> _Assignment_: There is one span to output from the data below: the lines starting at the line with "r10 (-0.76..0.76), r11" and ending at the line with "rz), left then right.". Output it exactly, ends included, nothing more.

Stored items from a collection

*** Block opens ***

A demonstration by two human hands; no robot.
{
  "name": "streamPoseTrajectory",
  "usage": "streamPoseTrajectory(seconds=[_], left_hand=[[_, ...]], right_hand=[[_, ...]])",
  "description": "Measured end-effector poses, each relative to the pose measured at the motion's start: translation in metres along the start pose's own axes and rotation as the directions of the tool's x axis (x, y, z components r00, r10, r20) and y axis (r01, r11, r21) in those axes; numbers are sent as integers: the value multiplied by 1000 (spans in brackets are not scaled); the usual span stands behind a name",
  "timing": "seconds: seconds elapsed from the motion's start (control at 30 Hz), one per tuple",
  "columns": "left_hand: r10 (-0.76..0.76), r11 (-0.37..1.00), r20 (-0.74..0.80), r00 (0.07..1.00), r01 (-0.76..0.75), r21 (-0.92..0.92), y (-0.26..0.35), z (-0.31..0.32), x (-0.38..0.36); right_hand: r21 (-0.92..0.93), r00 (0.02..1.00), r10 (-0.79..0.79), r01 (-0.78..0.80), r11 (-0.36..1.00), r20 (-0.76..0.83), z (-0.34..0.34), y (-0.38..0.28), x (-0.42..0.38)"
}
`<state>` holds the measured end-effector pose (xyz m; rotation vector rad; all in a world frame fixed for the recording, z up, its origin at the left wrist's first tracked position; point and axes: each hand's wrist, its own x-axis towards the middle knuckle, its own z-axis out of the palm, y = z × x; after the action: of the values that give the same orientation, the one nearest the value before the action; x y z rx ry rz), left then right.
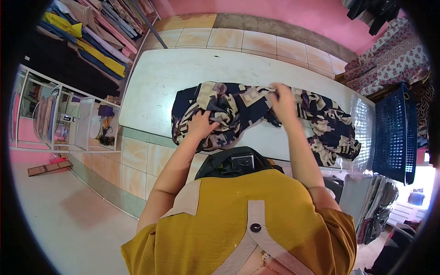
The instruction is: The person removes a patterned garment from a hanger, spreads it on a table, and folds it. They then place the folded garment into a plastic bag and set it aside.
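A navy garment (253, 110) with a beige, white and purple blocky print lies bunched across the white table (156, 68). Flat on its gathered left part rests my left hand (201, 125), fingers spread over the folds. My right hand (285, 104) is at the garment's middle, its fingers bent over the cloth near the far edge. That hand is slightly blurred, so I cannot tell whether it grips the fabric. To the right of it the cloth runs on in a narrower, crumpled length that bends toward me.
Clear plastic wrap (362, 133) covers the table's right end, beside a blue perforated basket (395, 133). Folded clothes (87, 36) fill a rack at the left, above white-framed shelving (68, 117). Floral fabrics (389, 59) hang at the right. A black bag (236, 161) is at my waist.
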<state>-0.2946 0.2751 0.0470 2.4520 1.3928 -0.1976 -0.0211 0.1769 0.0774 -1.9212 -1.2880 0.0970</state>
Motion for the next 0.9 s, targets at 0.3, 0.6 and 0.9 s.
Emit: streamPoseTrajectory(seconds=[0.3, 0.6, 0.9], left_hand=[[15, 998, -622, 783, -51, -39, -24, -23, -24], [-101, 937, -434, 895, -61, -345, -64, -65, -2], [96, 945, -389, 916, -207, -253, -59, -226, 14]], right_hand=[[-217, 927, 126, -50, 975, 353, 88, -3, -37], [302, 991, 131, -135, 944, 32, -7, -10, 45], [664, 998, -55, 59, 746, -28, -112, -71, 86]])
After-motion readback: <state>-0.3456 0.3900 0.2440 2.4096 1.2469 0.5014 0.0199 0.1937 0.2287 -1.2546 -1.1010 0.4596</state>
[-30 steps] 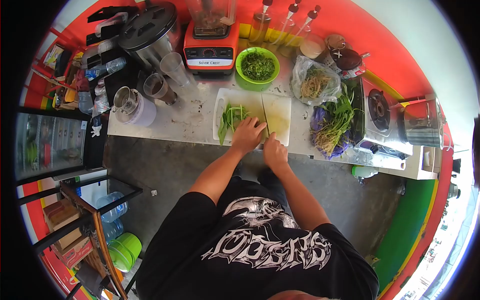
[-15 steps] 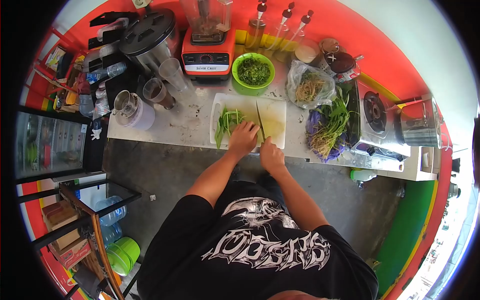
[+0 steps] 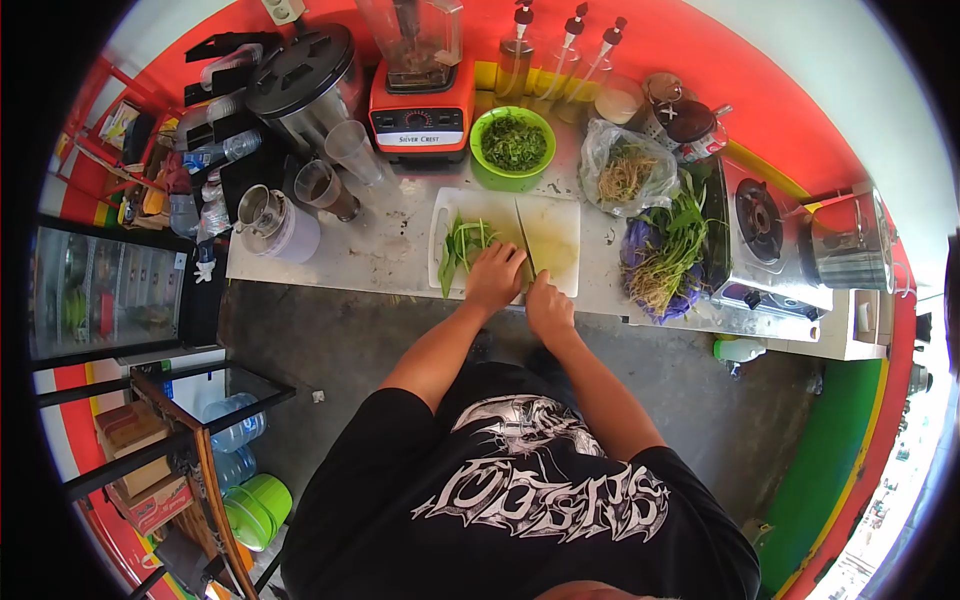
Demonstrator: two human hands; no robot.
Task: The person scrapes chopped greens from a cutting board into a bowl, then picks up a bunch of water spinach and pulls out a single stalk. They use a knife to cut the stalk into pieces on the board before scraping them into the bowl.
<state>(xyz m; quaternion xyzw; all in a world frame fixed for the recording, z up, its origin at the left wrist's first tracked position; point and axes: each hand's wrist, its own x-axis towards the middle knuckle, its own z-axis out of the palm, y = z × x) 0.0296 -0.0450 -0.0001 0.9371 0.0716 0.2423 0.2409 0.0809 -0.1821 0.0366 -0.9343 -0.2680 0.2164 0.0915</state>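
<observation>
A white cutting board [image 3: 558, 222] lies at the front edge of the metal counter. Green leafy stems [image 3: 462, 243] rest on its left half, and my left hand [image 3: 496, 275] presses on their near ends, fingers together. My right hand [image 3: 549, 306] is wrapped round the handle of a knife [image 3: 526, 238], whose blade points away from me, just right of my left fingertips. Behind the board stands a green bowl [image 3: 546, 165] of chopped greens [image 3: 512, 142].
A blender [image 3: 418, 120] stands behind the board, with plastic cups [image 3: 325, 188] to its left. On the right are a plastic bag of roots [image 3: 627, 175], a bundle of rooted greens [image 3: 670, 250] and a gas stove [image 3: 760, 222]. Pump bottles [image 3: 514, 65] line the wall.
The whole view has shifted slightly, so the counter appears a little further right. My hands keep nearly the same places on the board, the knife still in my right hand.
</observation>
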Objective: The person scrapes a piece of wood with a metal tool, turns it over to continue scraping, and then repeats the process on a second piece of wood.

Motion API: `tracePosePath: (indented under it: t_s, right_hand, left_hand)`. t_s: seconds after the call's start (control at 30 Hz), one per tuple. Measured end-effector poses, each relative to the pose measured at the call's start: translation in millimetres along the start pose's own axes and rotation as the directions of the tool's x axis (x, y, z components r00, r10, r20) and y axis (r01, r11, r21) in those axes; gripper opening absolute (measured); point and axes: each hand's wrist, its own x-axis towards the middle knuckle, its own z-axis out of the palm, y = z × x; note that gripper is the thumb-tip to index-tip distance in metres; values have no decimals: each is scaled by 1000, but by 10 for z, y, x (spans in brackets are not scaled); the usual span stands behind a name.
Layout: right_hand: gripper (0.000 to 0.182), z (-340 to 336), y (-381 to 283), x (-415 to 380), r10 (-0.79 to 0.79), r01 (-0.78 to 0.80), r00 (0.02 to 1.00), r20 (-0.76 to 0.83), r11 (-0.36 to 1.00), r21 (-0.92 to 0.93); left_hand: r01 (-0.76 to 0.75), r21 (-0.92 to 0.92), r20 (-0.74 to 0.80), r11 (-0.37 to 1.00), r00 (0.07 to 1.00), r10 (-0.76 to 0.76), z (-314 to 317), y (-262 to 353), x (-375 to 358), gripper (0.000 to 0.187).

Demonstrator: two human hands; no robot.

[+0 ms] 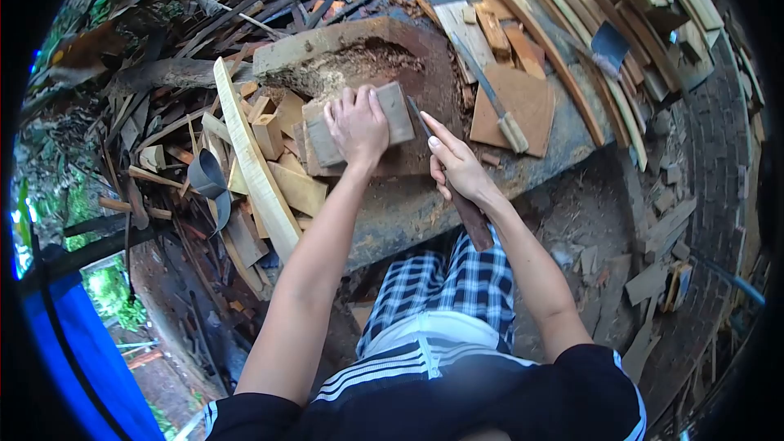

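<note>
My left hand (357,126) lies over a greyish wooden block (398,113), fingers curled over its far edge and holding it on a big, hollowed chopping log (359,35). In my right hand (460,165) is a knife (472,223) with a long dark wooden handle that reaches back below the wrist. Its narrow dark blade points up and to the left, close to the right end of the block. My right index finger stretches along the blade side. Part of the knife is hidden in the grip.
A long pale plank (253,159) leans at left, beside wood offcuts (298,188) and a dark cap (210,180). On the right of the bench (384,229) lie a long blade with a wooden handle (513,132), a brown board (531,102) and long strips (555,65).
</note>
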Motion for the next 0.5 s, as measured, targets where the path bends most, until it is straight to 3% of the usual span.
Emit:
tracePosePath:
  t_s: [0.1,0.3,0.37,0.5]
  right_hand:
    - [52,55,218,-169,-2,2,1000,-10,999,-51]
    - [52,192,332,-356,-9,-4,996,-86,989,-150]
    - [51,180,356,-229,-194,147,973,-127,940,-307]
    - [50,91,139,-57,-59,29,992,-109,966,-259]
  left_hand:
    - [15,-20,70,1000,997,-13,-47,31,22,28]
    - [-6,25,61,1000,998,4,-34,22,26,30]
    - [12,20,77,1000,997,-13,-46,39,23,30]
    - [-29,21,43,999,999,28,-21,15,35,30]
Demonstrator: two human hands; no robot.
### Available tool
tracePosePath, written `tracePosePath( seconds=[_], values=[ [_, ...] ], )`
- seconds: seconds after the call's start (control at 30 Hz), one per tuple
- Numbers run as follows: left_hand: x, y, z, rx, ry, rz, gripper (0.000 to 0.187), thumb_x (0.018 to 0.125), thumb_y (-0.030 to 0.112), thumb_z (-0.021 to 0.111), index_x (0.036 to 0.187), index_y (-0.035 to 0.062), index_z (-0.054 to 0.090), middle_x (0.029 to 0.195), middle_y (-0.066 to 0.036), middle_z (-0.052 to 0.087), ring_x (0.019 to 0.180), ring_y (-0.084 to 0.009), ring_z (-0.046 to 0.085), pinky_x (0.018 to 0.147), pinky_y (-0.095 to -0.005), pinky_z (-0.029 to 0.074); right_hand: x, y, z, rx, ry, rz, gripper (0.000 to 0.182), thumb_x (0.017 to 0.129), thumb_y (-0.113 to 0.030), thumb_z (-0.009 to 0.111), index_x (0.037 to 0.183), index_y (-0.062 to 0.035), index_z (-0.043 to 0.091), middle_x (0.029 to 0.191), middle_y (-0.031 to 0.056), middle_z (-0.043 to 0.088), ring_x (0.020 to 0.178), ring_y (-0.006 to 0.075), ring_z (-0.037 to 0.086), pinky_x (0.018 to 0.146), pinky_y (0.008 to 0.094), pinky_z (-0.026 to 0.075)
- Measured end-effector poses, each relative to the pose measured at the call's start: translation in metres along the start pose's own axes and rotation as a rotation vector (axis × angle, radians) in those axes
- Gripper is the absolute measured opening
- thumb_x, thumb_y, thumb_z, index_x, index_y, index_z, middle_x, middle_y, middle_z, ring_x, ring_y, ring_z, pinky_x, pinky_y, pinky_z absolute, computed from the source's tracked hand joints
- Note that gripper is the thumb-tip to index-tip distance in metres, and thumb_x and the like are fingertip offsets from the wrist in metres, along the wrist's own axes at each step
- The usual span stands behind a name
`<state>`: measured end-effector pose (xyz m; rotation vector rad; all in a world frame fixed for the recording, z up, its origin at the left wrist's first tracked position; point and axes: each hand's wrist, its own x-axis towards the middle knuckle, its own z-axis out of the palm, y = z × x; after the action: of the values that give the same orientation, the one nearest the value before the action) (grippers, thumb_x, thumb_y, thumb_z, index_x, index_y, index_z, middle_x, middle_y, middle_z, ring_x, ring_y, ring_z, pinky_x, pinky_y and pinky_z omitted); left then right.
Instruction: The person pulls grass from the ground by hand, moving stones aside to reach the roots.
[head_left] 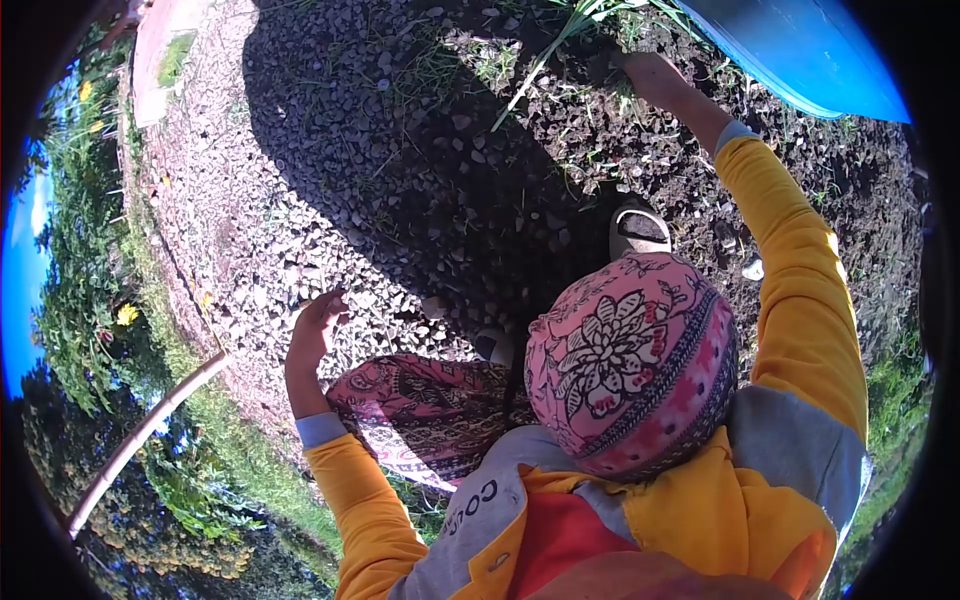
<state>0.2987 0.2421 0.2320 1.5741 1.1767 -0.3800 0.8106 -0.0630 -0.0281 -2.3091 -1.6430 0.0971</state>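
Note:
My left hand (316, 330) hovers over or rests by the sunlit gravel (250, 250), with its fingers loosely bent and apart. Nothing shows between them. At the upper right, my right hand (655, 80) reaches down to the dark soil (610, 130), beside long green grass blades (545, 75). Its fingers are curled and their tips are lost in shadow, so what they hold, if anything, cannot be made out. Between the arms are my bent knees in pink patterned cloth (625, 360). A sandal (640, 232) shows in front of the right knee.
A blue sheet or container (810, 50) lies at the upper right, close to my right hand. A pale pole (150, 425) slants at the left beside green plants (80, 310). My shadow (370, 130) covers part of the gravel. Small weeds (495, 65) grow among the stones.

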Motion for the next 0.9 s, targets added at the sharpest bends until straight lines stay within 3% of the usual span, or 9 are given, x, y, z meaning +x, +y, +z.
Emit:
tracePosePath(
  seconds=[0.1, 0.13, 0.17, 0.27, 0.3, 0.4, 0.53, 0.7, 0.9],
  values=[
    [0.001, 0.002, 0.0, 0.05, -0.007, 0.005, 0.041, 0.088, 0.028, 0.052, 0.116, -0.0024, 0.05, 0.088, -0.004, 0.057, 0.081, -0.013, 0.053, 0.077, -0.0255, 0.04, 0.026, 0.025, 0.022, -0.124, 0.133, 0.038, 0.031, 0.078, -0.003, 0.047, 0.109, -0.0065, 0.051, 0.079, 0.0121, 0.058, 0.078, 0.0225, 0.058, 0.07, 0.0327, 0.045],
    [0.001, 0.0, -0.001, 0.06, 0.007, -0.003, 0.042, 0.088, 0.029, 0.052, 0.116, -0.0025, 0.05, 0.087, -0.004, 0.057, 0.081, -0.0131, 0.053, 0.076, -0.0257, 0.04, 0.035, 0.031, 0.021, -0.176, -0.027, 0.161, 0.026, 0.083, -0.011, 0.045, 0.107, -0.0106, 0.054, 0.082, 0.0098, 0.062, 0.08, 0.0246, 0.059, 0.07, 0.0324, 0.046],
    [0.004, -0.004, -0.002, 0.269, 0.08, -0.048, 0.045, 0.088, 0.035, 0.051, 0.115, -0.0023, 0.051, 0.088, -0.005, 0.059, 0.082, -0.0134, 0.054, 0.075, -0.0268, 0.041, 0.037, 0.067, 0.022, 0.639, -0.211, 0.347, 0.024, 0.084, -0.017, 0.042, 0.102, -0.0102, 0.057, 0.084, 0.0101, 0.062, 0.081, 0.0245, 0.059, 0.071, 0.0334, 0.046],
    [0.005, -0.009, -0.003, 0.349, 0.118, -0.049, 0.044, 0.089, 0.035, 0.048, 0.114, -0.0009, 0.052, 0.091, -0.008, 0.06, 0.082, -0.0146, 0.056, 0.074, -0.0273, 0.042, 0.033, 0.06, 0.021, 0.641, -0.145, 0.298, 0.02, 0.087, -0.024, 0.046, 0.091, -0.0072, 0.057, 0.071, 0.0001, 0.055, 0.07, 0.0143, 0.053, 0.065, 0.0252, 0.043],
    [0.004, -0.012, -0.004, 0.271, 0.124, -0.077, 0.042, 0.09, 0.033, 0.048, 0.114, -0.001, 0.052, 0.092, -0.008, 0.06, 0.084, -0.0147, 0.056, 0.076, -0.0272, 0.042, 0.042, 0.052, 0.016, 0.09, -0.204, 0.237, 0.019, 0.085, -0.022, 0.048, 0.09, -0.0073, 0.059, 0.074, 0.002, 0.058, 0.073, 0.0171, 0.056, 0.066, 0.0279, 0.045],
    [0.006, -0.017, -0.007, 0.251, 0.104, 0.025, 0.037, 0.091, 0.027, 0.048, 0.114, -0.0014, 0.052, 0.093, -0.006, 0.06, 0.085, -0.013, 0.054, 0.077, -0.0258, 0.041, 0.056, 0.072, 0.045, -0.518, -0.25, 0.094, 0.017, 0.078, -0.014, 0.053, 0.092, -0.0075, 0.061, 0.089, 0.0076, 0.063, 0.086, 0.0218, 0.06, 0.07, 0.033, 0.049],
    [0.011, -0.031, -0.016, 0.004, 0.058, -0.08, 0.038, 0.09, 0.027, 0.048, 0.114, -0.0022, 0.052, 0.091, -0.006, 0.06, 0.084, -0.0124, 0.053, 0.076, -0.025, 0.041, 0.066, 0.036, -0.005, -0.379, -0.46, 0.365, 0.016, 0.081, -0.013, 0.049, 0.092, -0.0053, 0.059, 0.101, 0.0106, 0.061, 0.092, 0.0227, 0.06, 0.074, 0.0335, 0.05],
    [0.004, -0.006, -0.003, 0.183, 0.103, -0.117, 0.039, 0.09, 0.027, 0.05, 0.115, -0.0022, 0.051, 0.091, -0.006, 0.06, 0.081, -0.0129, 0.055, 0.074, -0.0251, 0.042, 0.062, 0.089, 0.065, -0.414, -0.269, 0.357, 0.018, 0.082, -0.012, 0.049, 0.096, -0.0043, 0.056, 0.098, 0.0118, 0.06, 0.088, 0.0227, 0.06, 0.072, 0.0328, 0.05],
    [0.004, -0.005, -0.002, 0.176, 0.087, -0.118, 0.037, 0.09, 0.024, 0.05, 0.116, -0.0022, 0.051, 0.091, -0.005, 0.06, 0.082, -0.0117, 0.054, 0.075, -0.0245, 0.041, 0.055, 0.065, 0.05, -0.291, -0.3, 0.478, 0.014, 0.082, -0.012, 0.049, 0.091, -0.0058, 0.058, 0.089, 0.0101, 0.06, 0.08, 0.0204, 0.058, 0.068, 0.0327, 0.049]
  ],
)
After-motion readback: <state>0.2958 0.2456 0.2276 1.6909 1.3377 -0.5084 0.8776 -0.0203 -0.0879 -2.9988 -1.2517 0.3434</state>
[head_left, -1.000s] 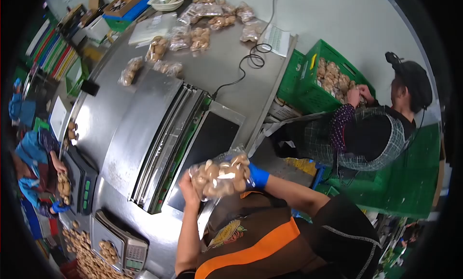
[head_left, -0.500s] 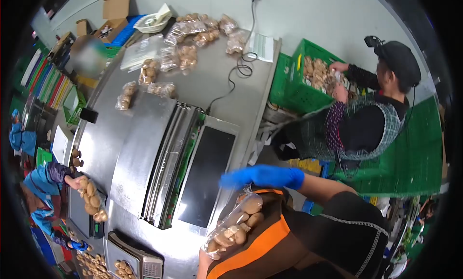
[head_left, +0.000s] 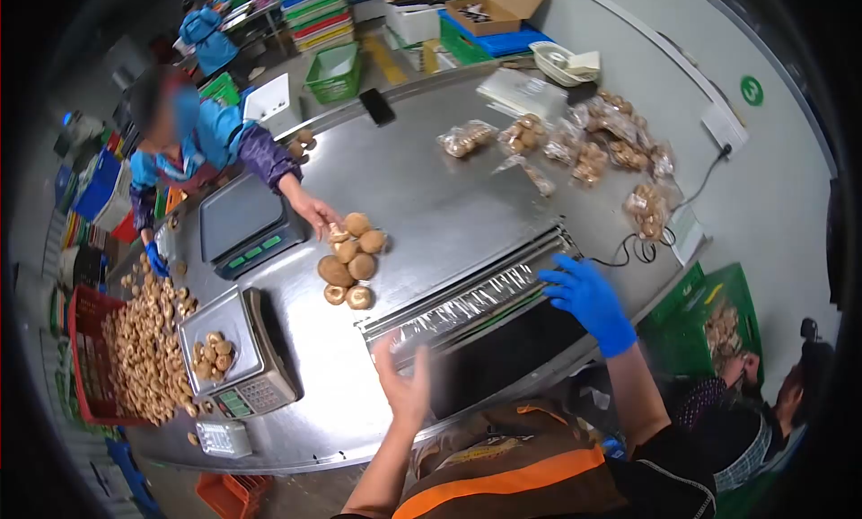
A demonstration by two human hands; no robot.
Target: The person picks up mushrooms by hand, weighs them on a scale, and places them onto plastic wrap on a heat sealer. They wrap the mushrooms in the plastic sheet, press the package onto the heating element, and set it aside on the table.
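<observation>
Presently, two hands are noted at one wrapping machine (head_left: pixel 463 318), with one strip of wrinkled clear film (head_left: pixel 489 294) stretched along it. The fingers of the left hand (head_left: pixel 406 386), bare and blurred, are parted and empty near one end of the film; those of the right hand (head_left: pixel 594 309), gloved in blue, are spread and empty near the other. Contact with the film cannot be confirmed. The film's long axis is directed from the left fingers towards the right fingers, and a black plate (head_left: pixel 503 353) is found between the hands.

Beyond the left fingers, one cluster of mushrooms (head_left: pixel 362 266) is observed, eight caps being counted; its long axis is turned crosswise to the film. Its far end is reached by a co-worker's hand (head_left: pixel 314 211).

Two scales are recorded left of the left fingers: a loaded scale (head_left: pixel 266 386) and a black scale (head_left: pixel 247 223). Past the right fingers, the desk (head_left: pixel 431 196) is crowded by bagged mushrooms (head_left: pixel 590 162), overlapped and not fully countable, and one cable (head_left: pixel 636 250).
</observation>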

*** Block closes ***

> _Solution to the exercise_:
  "columns": "left_hand: r10 (-0.76..0.76), r11 (-0.37..1.00), r20 (-0.74..0.80), r00 (0.07..1.00), r01 (-0.76..0.75), r21 (-0.92..0.92), y (-0.26..0.35), z (-0.31..0.32), x (-0.38..0.36); right_hand: r21 (-0.92..0.93), r00 (0.02..1.00), r10 (-0.79..0.79), r01 (-0.78..0.80), r11 (-0.36..1.00), r20 (-0.76..0.83), z (-0.34..0.34), y (-0.38..0.28), x (-0.42..0.38)"
}
`<state>` holds the measured end-effector pose (xyz m; rotation vector rad; all in a world frame fixed for the recording, z up, its origin at the left wrist's first tracked position; point and axes: each hand's wrist, its own x-axis towards the middle knuckle, its own z-axis out of the palm, y = z × x; after the action: of the values that give the same orientation, the one nearest the value before the action; x y z rx ry rz), left then right.

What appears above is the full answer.